Par ailleurs, l’étude des monnaies alternatives permet pour Ariane Tichit de mettre en question le concept de monoculture monétaire. «Le système repose sur les mêmes institutions, les banques commerciales, qui émettent l’argent à partir des crédits octroyés, donc sur la dette. Ce système, il est au service du capitalisme et il vise uniquement la rentabilité financière.» C’est ce but de rentabilité financière que remet en cause l’économiste: «On constate que la santé, l’éducation et la culture manquent de financement par les monnaies standards, car elles ne visent pas la rentabilité financière: le marché est donc défaillant pour révéler leur valeur véritable.»

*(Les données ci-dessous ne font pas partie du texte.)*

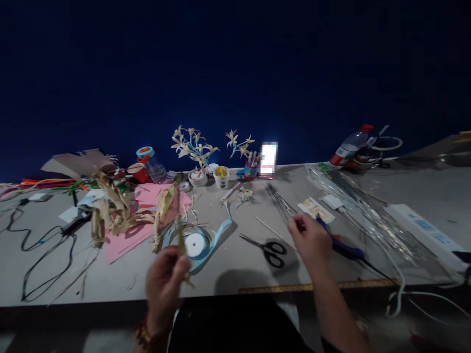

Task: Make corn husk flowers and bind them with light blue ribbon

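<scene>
My left hand (165, 282) is closed on a dried corn husk strip (181, 240) that stands up from my fingers, near the table's front edge. Just behind it lies a light blue ribbon spool (195, 244) with its ribbon trailing away. My right hand (311, 238) reaches over the table with its fingers curled around thin wire stems (281, 206). A blue-handled glue gun (340, 244) lies right beside that hand, touching or nearly so. Black scissors (270, 250) lie between my hands.
Pink paper (147, 196) with dried husks (114, 213) sits at left, black cables (40, 250) further left. Husk flowers in cups (198, 157) stand at the back. A white power strip (423, 233), clear cellophane (368, 211) and a bottle (349, 144) are at right. A ruler (316, 286) lines the front edge.
</scene>
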A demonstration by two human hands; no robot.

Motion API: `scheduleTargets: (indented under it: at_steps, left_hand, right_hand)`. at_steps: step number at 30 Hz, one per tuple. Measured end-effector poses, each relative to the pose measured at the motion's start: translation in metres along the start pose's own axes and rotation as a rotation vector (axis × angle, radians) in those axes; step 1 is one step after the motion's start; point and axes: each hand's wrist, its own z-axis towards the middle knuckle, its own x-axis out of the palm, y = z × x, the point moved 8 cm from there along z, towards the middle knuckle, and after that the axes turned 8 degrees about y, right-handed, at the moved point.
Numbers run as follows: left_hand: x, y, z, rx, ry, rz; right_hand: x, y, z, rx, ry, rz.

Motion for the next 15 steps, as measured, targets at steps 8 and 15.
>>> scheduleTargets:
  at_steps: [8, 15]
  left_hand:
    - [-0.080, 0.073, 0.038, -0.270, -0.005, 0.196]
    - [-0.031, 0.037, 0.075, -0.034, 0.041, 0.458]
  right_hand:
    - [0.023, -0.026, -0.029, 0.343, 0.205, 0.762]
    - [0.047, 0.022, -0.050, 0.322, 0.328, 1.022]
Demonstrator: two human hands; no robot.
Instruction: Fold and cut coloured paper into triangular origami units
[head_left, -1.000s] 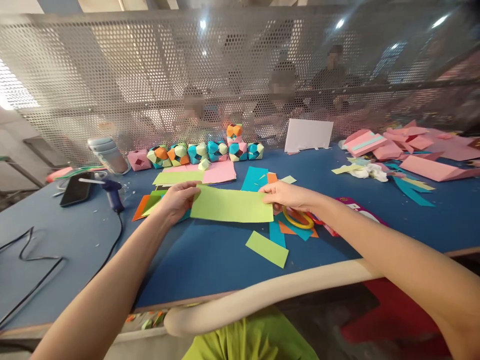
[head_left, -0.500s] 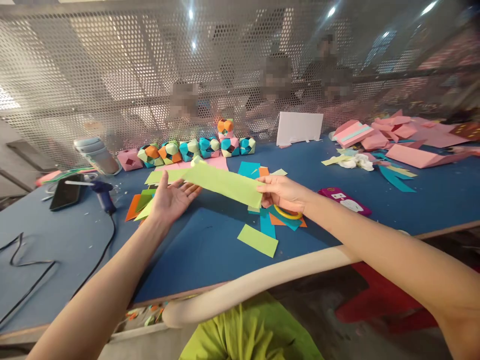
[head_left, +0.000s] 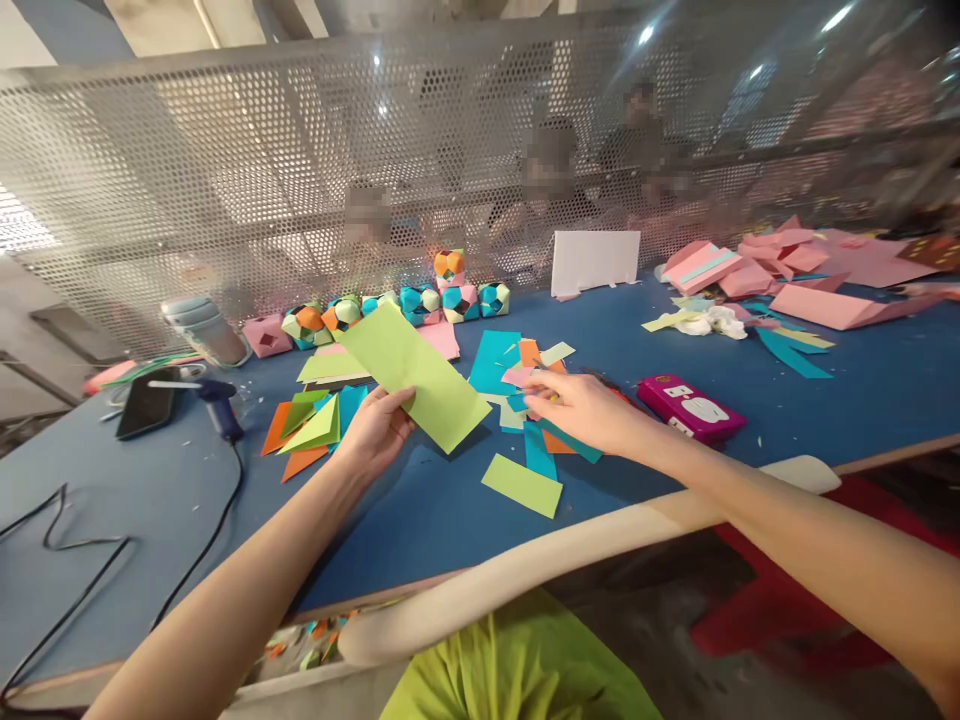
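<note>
My left hand [head_left: 377, 432] grips a light green paper strip [head_left: 420, 378] by its lower edge, thumb on top, and holds it tilted above the table. My right hand [head_left: 577, 408] is over a pile of coloured paper scraps, its fingers curled together. A bit of yellow shows at these fingertips, but what they hold is mostly hidden. Beneath lie blue paper [head_left: 495, 362] and orange pieces. Closer to me rests a small green rectangle [head_left: 523, 486]. Left of my left hand are folded green paper [head_left: 315, 430] and orange pieces.
Folded paper balls [head_left: 420, 304] line the back by a perforated metal screen [head_left: 247, 180]. To the left are a glue gun [head_left: 219, 408], its cord, a phone [head_left: 148, 402] and a bottle [head_left: 206, 330]. On the right sit a magenta box [head_left: 691, 408] and pink paper [head_left: 825, 305].
My right hand has let go of the green strip and moved down to the scraps. My left hand, open before, has closed on the strip, which is now turned steeper.
</note>
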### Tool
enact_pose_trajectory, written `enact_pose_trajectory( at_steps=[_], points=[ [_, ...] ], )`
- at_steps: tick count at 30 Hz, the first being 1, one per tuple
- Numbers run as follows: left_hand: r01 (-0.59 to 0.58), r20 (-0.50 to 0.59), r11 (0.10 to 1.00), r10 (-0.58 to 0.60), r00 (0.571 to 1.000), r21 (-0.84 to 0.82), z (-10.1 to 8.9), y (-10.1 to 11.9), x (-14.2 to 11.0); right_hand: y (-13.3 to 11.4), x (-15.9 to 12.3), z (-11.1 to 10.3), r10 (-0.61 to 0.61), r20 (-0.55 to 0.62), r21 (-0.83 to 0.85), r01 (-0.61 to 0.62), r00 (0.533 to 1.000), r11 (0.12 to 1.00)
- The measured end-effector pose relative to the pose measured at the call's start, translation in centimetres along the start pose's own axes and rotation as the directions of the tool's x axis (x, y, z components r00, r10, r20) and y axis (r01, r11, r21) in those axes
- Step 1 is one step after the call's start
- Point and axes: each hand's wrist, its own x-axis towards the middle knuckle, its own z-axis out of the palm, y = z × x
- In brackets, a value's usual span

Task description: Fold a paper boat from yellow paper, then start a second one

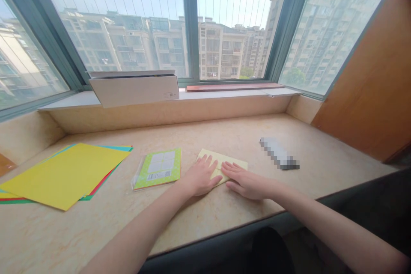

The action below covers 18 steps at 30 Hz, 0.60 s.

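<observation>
A pale yellow sheet of folded paper [236, 162] lies on the stone-patterned counter in front of me. My left hand [202, 175] rests on its left part, palm down with the fingers stretched out. On the right part lies my right hand [244, 180], flat, its fingers extended toward the left hand. Both hands touch the paper and cover much of it, so its full outline is hidden. Left of my left hand is a green packet [160, 167] with a white printed label and a clear plastic wrapper.
A stack of coloured sheets, yellow on top [70, 175], lies at the left. To the right is a blurred-out dark and light object [279, 154]. A white box [135, 90] stands on the window ledge, beside a reddish-brown strip [234, 87]. The counter's front edge [237, 230] runs below my forearms.
</observation>
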Motion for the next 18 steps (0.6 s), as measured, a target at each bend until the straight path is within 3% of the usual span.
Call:
enact_pose_trajectory(
  at_steps=[5,9,14,18],
  points=[
    [-0.049,0.088,0.999,0.049,0.995,0.0,-1.6,-0.8,-0.4,0.3,1.1,-1.5,-0.068,-0.043,-0.055,0.065,0.997,0.996],
    [-0.139,0.09,0.99,0.138,0.986,0.003,-2.6,-1.3,-0.7,0.4,1.2,-1.8,-0.12,-0.102,-0.131,0.106,0.988,0.986],
    [-0.163,-0.059,0.986,0.161,0.985,-0.039,-3.3,-1.8,-0.4,0.4,0.9,-2.3,-0.128,-0.248,-0.163,0.089,0.96,0.983],
    [-0.068,-0.253,0.99,0.035,0.967,-0.125,-5.0,-1.1,-0.4,0.0,1.6,-3.9,-0.01,-0.436,-0.085,-0.031,0.9,0.996]
  ],
)
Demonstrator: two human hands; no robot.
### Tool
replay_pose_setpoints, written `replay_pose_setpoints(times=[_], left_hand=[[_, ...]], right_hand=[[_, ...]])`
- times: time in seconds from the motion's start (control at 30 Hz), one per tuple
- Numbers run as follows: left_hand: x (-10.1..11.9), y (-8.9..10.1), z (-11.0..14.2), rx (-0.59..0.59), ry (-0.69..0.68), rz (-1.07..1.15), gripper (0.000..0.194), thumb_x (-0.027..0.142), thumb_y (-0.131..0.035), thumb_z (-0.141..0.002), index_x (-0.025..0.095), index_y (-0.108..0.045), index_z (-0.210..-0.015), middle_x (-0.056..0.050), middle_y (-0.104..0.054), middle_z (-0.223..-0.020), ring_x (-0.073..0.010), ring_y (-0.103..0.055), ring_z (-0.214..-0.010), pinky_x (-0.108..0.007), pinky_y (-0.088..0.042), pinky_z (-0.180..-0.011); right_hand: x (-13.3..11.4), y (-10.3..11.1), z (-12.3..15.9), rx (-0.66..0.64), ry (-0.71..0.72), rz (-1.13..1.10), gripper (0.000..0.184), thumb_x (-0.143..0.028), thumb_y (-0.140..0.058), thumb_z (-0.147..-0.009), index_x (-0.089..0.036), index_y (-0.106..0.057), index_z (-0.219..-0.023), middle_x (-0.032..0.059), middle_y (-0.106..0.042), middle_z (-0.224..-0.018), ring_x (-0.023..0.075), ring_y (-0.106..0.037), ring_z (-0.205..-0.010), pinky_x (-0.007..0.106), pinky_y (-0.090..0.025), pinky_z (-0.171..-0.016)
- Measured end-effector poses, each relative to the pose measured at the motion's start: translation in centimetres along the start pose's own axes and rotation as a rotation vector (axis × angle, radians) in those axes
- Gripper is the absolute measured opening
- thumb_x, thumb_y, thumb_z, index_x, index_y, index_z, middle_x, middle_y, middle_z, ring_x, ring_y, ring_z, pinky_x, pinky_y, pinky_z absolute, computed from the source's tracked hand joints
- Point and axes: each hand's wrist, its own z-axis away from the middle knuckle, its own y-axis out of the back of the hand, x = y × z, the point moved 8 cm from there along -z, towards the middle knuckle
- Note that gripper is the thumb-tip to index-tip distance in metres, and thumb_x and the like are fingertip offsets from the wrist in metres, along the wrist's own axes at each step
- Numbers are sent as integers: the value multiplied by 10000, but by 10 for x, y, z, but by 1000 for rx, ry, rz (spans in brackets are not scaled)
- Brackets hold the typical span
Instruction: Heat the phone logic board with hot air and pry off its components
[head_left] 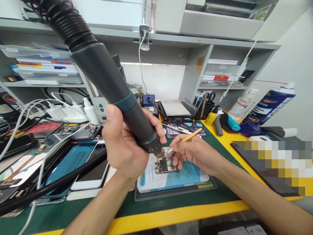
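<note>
My left hand (123,143) is wrapped round the dark handle of a hot air gun (114,88), whose metal nozzle points down at a small circuit board (164,165). The board lies on a blue and white mat (181,178) over a grey perforated pad (171,191). My right hand (195,153) pinches a yellow-handled tool (187,138), its tip close to the board beside the nozzle. The gun's ribbed hose rises to the upper left.
Several phones and screens (80,156) lie at the left among white cables (36,107). Behind stand a black station (174,111), a tool holder with scissors (205,104), a spray can (269,104) and a bottle (242,106). A yellow strip (186,212) edges the green bench.
</note>
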Motion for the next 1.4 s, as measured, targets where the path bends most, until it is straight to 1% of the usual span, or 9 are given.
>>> replay_pose_setpoints(times=[0.07,0.23,0.43,0.6,0.73,0.93,1.17,1.3,1.4], left_hand=[[0,-2,1,-12,-1,3,684,707,-315,-929,157,-634,-677,-54,-581,-566,-223,-600,-505,-350,-444,-483],[0,-3,1,-25,-13,13,673,732,-376,-906,152,-630,-676,-56,-585,-565,-220,-604,-507,-343,-447,-486],[1,-4,1,-34,-17,-1,701,730,-336,-920,149,-641,-674,-65,-588,-562,-216,-597,-510,-348,-449,-495],[2,-4,1,1,-20,-12,772,852,-349,-836,159,-635,-653,-56,-573,-543,-215,-588,-478,-351,-443,-461],[2,-4,1,25,-8,-24,794,888,-335,-802,168,-632,-647,-52,-566,-540,-220,-590,-475,-356,-442,-444],[1,-3,1,37,2,-28,788,890,-355,-793,167,-631,-640,-55,-562,-529,-218,-589,-475,-353,-437,-455],[2,-3,0,24,-10,-42,800,883,-311,-814,172,-634,-642,-55,-574,-538,-220,-584,-476,-359,-436,-458],[2,-1,0,25,-28,-48,789,877,-330,-814,170,-634,-641,-56,-570,-536,-224,-590,-481,-366,-443,-457],[1,-1,0,30,-9,-38,803,890,-321,-803,169,-633,-639,-54,-567,-536,-219,-589,-478,-360,-445,-459]], right_hand=[[0,-1,1,13,-9,14,99,-181,-696,-764,-142,-616,-806,61,-715,-752,170,-692,-553,252,-553,-475],[0,-3,0,17,-10,39,106,-191,-714,-761,-135,-630,-797,75,-727,-774,168,-689,-551,254,-553,-473],[-1,-2,0,8,-21,28,105,-182,-730,-756,-121,-667,-814,89,-740,-783,163,-691,-553,245,-552,-470],[-1,0,0,14,-32,2,110,-170,-738,-743,-114,-676,-815,104,-757,-790,158,-688,-532,230,-541,-448],[0,1,0,14,-40,-22,118,-166,-744,-727,-118,-671,-806,106,-763,-779,155,-685,-522,221,-535,-438],[0,3,-2,36,-41,-50,119,-160,-750,-725,-119,-679,-811,104,-765,-780,150,-678,-510,219,-536,-430],[0,6,-2,51,-32,-62,90,-150,-739,-737,-116,-684,-800,109,-766,-781,144,-670,-501,214,-532,-427],[1,8,-3,60,-37,-70,62,-144,-724,-750,-120,-680,-786,105,-761,-772,137,-659,-492,213,-527,-425],[1,8,-3,57,-35,-78,56,-143,-721,-753,-125,-678,-785,97,-758,-764,136,-656,-490,215,-528,-426]])
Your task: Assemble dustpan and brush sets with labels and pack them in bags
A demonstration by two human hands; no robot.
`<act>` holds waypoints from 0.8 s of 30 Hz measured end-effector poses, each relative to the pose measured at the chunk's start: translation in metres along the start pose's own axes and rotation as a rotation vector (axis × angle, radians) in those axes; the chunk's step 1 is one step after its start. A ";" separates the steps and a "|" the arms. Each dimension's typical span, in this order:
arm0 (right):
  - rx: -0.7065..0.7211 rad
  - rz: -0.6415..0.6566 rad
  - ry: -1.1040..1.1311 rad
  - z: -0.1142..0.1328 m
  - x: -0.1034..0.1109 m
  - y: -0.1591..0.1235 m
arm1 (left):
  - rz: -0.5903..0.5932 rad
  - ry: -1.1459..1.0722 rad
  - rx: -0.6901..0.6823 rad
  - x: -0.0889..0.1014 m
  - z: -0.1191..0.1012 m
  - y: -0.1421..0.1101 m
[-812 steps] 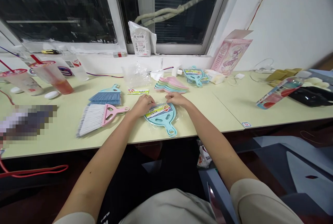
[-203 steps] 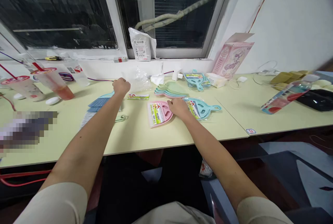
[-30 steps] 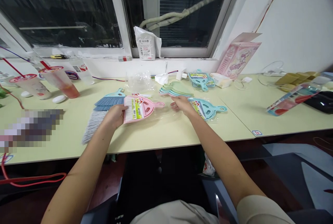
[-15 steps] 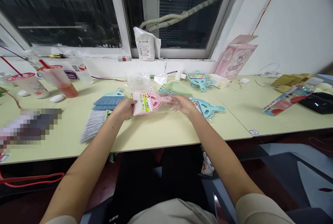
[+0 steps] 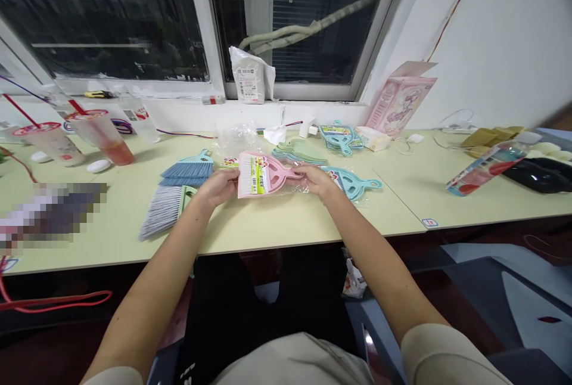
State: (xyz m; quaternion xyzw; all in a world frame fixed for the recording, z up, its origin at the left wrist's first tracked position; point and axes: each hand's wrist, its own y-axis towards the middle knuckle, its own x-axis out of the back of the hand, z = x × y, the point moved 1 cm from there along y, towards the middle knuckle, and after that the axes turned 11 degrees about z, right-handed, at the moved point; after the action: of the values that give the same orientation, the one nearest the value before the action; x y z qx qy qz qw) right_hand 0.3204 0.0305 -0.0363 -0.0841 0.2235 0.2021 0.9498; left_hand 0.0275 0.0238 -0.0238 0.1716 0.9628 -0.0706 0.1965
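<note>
A pink dustpan-and-brush set point(image 5: 276, 175) with a yellow-green label hangs just over the table in front of me. My left hand point(image 5: 220, 187) pinches its bristle end. My right hand point(image 5: 316, 180) is closed at the handle end, where clear plastic wrap bunches by the fingers. Blue brushes point(image 5: 187, 170) and a grey-bristled brush with a green handle point(image 5: 161, 211) lie left of my left hand. Beside my right hand rests a light-blue dustpan set point(image 5: 355, 185) in clear wrap. Behind the pink set lie green dustpans point(image 5: 300, 151).
More wrapped blue sets point(image 5: 340, 137) lie at the back, near a pink box point(image 5: 401, 102). Crumpled clear plastic point(image 5: 236, 137) sits behind my hands. Drink cups point(image 5: 105, 137) stand at the left. A bottle point(image 5: 485, 167) leans at the right. The table's front edge point(image 5: 268, 249) runs below my forearms.
The pink set has shifted a little to the right, together with my left hand. My right hand has come closer around the handle end. The view has turned slightly.
</note>
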 end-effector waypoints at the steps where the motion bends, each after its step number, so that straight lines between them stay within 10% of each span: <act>1: -0.003 -0.015 0.022 0.000 0.000 0.000 | -0.005 0.038 -0.008 0.001 0.002 0.000; 24: -0.001 -0.021 0.059 0.004 -0.003 -0.007 | -0.065 -0.031 -0.073 -0.006 0.018 -0.005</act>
State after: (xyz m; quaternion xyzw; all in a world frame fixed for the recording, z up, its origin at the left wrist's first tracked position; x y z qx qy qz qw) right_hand 0.3226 0.0244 -0.0313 -0.0927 0.2507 0.1897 0.9448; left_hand 0.0374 0.0141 -0.0371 0.1317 0.9666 -0.0443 0.2153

Enfin, la diversité monétaire permettrait une économie plus résiliente. «Non seulement le capitalisme est à l’origine de ses propres crises, qui ont des impacts réels, mais la monoculture amène une fragilité du système: par exemple, si une crise éclate dans le monde, elle va se propager très rapidement, car il n’y a qu’un seul objet monétaire pour financer des choses qui ne peuvent pas être évaluées sur les mêmes critères», par exemple l’énergie, les transports, l’alimentation, l’industrie ou les biens de première nécessité. La diversité monétaire permettrait ainsi le pont vers une économie plus saine, notamment basée sur les principes de l’économie sociale et solidaire. «On peut imaginer un monde avec plusieurs monnaies pour valoriser des activités différentes et selon des échelles différentes, ce qui est d’ailleurs plutôt la norme historique.»

Patrick, fervent bénévole de la zinne, utilise une cryptomonnaie baptisée «june» (G1). «C’est un système indépendant qui donne quotidiennement à ses utilisateurs la même quantité d’unités, comme un dividende universel que l’on peut échanger au sein du réseau. À Nantes, j’ai logé chez un autre membre via le site Airbnjune.» Pour Ariane Tichit, «ces initiatives repensent la monnaie dans un but autre que la rentabilité: parce que l’on existe, on a droit à un revenu d’existence égalitaire. On est loin du modèle capitaliste où notre valeur d’être humain est directement liée à notre employabilité et à notre capacité à générer de la monnaie».